Re: Bad performance since 5.9-rc1

From: Sean Christopherson <seanjc@google.com>
To: Zdenek Kaspar <zkaspar82@gmail.com>
Cc: "kvm@vger.kernel.org" <kvm@vger.kernel.org>
Subject: Re: Bad performance since 5.9-rc1
Date: Wed, 13 Jan 2021 12:17:19 -0800	[thread overview]
Message-ID: <X/9VT6ZgLPZW3dxc@google.com> (raw)
In-Reply-To: <20210112121811.408e32fe.zkaspar82@gmail.com>

On Tue, Jan 12, 2021, Zdenek Kaspar wrote:
> On Tue, 22 Dec 2020 22:26:45 +0100
> Zdenek Kaspar <zkaspar82@gmail.com> wrote:
> 
> > On Tue, 22 Dec 2020 09:07:39 -0800
> > Sean Christopherson <seanjc@google.com> wrote:
> > 
> > > On Mon, Dec 21, 2020, Zdenek Kaspar wrote:
> > > > [  179.364305] WARNING: CPU: 0 PID: 369 at
> > > > kvm_mmu_zap_oldest_mmu_pages+0xd1/0xe0 [kvm] [  179.365415] Call
> > > > Trace: [  179.365443]  paging64_page_fault+0x244/0x8e0 [kvm]
> > > 
> > > This means the shadow page zapping is occuring because KVM is
> > > hitting the max number of allowed MMU shadow pages.  Can you
> > > provide your QEMU command line?  I can reproduce the performance
> > > degredation, but only by deliberately overriding the max number of
> > > MMU pages via `-machine kvm-shadow-mem` to be an absurdly low value.
> > > 
> > > > [  179.365596]  kvm_mmu_page_fault+0x376/0x550 [kvm]
> > > > [  179.365725]  kvm_arch_vcpu_ioctl_run+0xbaf/0x18f0 [kvm]
> > > > [  179.365772]  kvm_vcpu_ioctl+0x203/0x520 [kvm]
> > > > [  179.365938]  __x64_sys_ioctl+0x338/0x720
> > > > [  179.365992]  do_syscall_64+0x33/0x40
> > > > [  179.366013]  entry_SYSCALL_64_after_hwframe+0x44/0xa9
> > 
> > It's one long line, added "\" for mail readability:
> > 
> > qemu-system-x86_64 -machine type=q35,accel=kvm            \
> > -cpu host,host-cache-info=on -smp cpus=2,cores=2          \
> > -m size=1024 -global virtio-pci.disable-legacy=on         \
> > -global virtio-pci.disable-modern=off                     \
> > -device virtio-balloon                                    \
> > -device virtio-net,netdev=tap-build,mac=DE:AD:BE:EF:00:80 \
> > -object rng-random,filename=/dev/urandom,id=rng0          \
> > -device virtio-rng,rng=rng0                               \
> > -name build,process=qemu-build                            \
> > -drive
> > file=/mnt/data/export/unix/kvm/build/openbsd-amd64.img,if=virtio,cache=none,format=raw,aio=native
> > \ -netdev type=tap,id=tap-build,vhost=on                    \ -serial
> > none                                              \ -parallel none
> >                                         \ -monitor
> > unix:/dev/shm/kvm-build.sock,server,nowait       \ -enable-kvm
> > -daemonize -runas qemu
> > 
> > Z.
> 
> BTW, v5.11-rc3 with kvm-shadow-mem=1073741824 it seems OK.
>
> Just curious what v5.8 does

Aha!  Figured it out.  v5.9 (the commit you bisected to) broke the zapping,
that's what it did.  The list of MMU pages is a FIFO list, meaning KVM adds
entries to the head, not the tail.  I botched the zapping flow and used
for_each instead of for_each_reverse, which meant KVM would zap the _newest_
pages instead of the _oldest_ pages.  So once a VM hit its limit, KVM would
constantly zap the shadow pages it just allocated.

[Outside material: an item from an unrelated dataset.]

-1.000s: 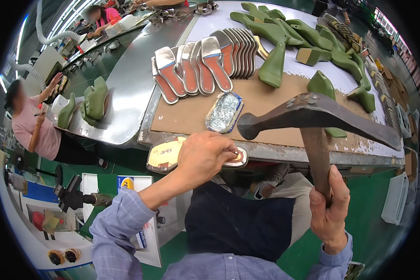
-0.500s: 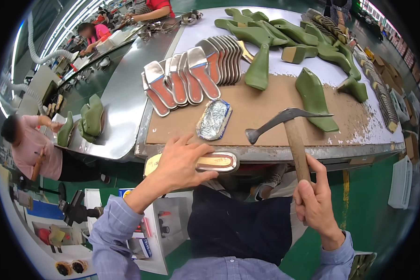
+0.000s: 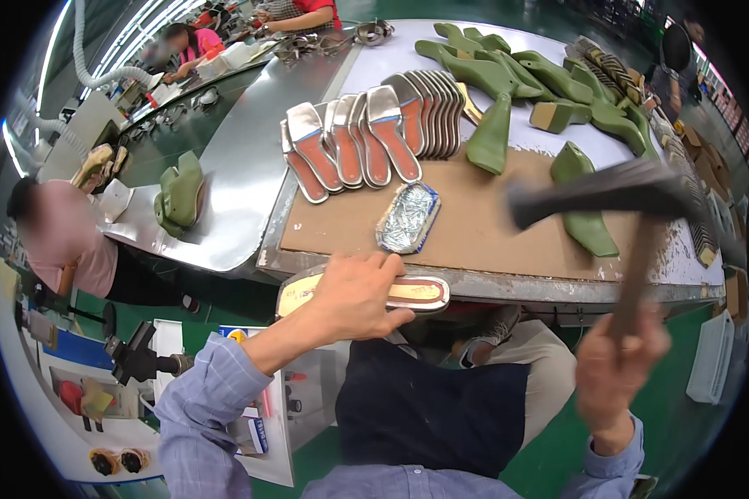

This should resolve the performance regression, or at least make it far less
painful.  It's possible you may still see some performance degredation due to
other changes in the the zapping, e.g. more aggressive recursive zapping.  If
that's the case, I can explore other tweaks, e.g. skip higher levels when
possible.  I'll get a proper patch posted later today.

diff --git a/arch/x86/kvm/mmu/mmu.c b/arch/x86/kvm/mmu/mmu.c
index c478904af518..2c6e6fdb26ad 100644
--- a/arch/x86/kvm/mmu/mmu.c
+++ b/arch/x86/kvm/mmu/mmu.c
@@ -2417,7 +2417,7 @@ static unsigned long kvm_mmu_zap_oldest_mmu_pages(struct kvm *kvm,
                return 0;

 restart:
-       list_for_each_entry_safe(sp, tmp, &kvm->arch.active_mmu_pages, link) {
+       list_for_each_entry_safe_reverse(sp, tmp, &kvm->arch.active_mmu_pages, link) {
                /*
                 * Don't zap active root pages, the page itself can't be freed
                 * and zapping it will just force vCPUs to realloc and reload.

Side topic, I still can't figure out how on earth your guest kernel is hitting
the max number of default pages.  Even with large pages completely disabled, PTI
enabled, multiple guest processes running, etc... I hit OOM in the guest before
the host's shadow page limit kicks in.  I had to force the limit down to 25% of
the default to reproduce the bad behavior.  All I can figure is that BSD has a
substantially different paging scheme than Linux.

> so by any chance is there command for kvm-shadow-mem value via qemu monitor?
> 
> Z.